__Aim of the task__: Collect all lines from the listing that include the string "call".

======== Dataset content ========

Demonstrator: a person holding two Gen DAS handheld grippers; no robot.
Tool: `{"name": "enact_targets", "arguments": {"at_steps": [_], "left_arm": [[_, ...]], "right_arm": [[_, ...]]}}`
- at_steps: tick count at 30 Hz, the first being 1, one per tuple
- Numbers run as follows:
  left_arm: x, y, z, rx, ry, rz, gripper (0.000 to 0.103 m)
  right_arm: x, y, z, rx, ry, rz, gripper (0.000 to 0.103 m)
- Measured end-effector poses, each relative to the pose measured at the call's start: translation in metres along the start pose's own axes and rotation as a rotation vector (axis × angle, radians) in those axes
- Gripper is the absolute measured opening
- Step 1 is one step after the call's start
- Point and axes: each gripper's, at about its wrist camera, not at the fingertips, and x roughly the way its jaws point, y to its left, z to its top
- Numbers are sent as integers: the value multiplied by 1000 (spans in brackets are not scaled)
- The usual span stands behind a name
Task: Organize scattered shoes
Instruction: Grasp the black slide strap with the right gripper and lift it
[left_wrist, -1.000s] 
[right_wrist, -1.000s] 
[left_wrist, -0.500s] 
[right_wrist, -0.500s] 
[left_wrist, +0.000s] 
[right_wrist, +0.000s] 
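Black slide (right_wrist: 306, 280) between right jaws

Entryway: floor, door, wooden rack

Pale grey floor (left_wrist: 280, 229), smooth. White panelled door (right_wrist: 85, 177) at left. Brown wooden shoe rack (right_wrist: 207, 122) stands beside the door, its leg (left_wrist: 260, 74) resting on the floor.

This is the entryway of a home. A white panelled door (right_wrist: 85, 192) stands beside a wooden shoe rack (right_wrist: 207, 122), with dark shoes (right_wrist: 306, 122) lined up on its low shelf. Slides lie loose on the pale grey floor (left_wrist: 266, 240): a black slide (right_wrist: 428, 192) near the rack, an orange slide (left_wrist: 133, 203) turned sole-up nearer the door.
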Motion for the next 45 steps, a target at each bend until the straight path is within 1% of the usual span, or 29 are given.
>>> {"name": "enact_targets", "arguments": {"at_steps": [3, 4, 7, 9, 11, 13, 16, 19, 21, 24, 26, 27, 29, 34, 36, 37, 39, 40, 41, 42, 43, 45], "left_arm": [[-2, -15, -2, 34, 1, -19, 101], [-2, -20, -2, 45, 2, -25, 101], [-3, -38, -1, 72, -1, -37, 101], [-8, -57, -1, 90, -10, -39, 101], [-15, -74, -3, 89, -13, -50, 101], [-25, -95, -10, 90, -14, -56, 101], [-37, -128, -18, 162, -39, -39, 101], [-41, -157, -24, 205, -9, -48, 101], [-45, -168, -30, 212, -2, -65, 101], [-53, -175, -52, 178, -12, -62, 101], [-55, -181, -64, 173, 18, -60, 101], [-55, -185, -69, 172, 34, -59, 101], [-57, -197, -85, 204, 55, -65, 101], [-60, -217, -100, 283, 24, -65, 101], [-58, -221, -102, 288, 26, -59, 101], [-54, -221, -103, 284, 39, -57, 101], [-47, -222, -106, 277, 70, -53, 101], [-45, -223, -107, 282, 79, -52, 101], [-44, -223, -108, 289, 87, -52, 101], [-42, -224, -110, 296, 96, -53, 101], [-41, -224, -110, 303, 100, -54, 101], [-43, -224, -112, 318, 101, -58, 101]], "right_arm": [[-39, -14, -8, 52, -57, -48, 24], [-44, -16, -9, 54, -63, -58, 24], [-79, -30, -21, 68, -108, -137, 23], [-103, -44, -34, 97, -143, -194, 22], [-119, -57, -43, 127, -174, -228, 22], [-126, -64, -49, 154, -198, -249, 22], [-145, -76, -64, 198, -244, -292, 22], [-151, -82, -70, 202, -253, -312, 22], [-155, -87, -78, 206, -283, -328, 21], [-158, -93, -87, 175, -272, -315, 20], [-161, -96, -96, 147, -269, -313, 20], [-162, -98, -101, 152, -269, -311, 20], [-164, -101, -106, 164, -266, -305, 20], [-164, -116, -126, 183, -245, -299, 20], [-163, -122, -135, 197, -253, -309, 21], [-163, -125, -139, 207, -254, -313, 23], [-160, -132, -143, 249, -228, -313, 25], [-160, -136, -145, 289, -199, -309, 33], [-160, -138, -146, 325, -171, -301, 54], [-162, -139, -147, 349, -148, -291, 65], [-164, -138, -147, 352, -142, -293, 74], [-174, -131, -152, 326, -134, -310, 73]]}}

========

__Task response__:
- Measured end-effector poses, each relative to the pose measured at the call's start: translation in metres along the start pose's own axes and rotation as a rotation vector (axis × angle, radians) in those axes
- Step 1 is one step after the call's start

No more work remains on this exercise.